Using Amazon EFS with Lambda - AWS Lambda

Using Amazon EFS with Lambda

Lambda integrates with Amazon Elastic File System (Amazon EFS) to support secure, shared file system access for Lambda applications. You can configure functions to mount a file system during initialization with the NFS protocol over the local network within a VPC. Lambda manages the connection and encrypts all traffic to and from the file system.

The file system and the Lambda function must be in the same region. A Lambda function in one account can mount a file system in a different account. For this scenario, you configure VPC peering between the function VPC and the file system VPC.

Note

To configure a function to connect to a file system, see Configuring file system access for Lambda functions.

Amazon EFS supports file locking to prevent corruption if multiple functions try to write to the same file system at the same time. Locking in Amazon EFS follows the NFS v4.1 protocol for advisory locking, and enables your applications to use both whole file and byte range locks.

Amazon EFS provides options to customize your file system based on your application's need to maintain high performance at scale. There are three primary factors to consider: the number of connections, throughput (in MiB per second), and IOPS.

Quotas

For detail on file system quotas and limits, see Quotas for Amazon EFS file systems in the Amazon Elastic File System User Guide.

To avoid issues with scaling, throughput, and IOPS, monitor the metrics that Amazon EFS sends to Amazon CloudWatch. For an overview of monitoring in Amazon EFS, see Monitoring Amazon EFS in the Amazon Elastic File System User Guide.

Connections

Amazon EFS supports up to 25,000 connections per file system. During initialization, each instance of a function creates a single connection to its file system that persists across invocations. This means that you can reach 25,000 concurrency across one or more functions connected to a file system. To limit the number of connections a function creates, use reserved concurrency.

However, when you make changes to your function's code or configuration at scale, there is a temporary increase in the number of function instances beyond the current concurrency. Lambda provisions new instances to handle new requests and there is some delay before old instances close their connections to the file system. To avoid hitting the maximum connections limit during a deployment, use rolling deployments. With rolling deployments, you gradually shift traffic to the new version each time you make a change.

If you connect to the same file system from other services such as Amazon EC2, you should also be aware of the scaling behavior of connections in Amazon EFS. A file system supports the creation of up to 3,000 connections in a burst, after which it supports 500 new connections per minute.

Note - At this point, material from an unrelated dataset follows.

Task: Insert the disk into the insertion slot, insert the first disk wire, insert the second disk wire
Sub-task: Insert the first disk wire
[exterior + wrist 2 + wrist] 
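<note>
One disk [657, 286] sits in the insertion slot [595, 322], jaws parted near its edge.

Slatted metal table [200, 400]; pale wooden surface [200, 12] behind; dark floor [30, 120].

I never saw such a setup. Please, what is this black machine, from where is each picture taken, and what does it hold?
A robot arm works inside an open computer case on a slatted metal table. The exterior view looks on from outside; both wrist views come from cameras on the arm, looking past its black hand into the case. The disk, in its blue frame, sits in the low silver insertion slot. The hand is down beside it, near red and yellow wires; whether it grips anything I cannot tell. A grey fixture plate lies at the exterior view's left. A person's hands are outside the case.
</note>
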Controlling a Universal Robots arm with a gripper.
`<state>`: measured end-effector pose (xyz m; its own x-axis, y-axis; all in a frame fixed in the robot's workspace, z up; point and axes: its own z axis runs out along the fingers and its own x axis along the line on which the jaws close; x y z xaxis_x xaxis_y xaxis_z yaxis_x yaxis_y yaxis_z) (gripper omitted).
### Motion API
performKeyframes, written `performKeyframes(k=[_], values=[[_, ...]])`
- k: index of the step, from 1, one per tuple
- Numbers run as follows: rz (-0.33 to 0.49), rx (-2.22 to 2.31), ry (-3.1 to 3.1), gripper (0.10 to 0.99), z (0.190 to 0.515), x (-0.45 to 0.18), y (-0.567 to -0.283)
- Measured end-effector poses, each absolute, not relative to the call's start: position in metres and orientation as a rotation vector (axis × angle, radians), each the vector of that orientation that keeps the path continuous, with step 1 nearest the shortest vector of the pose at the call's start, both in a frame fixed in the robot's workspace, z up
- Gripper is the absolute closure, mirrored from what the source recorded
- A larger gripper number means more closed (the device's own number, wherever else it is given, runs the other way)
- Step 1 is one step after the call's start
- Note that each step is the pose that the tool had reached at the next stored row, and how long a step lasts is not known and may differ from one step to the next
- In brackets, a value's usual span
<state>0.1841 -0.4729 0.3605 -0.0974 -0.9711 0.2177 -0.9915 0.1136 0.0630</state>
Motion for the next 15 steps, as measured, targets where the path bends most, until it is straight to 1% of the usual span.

To monitor and trigger an alarm on connections, use the ClientConnections metric.

Throughput

At scale, it is also possible to exceed the maximum throughput for a file system. In bursting mode (the default), a file system has a low baseline throughput that scales linearly with its size. To allow for bursts of activity, the file system is granted burst credits that allow it to use 100 MiB/s or more of throughput. Credits accumulate continually and are expended with every read and write operation. If the file system runs out of credits, it throttles read and write operations beyond the baseline throughput, which can cause invocations to time out.

Note

If you use provisioned concurrency, your function can consume burst credits even when idle. With provisioned concurrency, Lambda initializes instances of your function before it is invoked, and recycles instances every few hours. If you use files on an attached file system during initialization, this activity can use all of your burst credits.

To monitor and trigger an alarm on throughput, use the BurstCreditBalance metric. It should increase when your function's concurrency is low and decrease when it is high. If it always decreases or does not accumulate enough during low activity to cover peak traffic, you may need to limit your function's concurrency or enable provisioned throughput.

IOPS

Input/output operations per second (IOPS) is a measurement of the number of read and write operations processed by the file system. In general purpose mode, IOPS is limited in favor of lower latency, which is beneficial for most applications.

To monitor and alarm on IOPS in general purpose mode, use the PercentIOLimit metric. If this metric reaches 100%, your function can time out waiting for read and write operations to complete.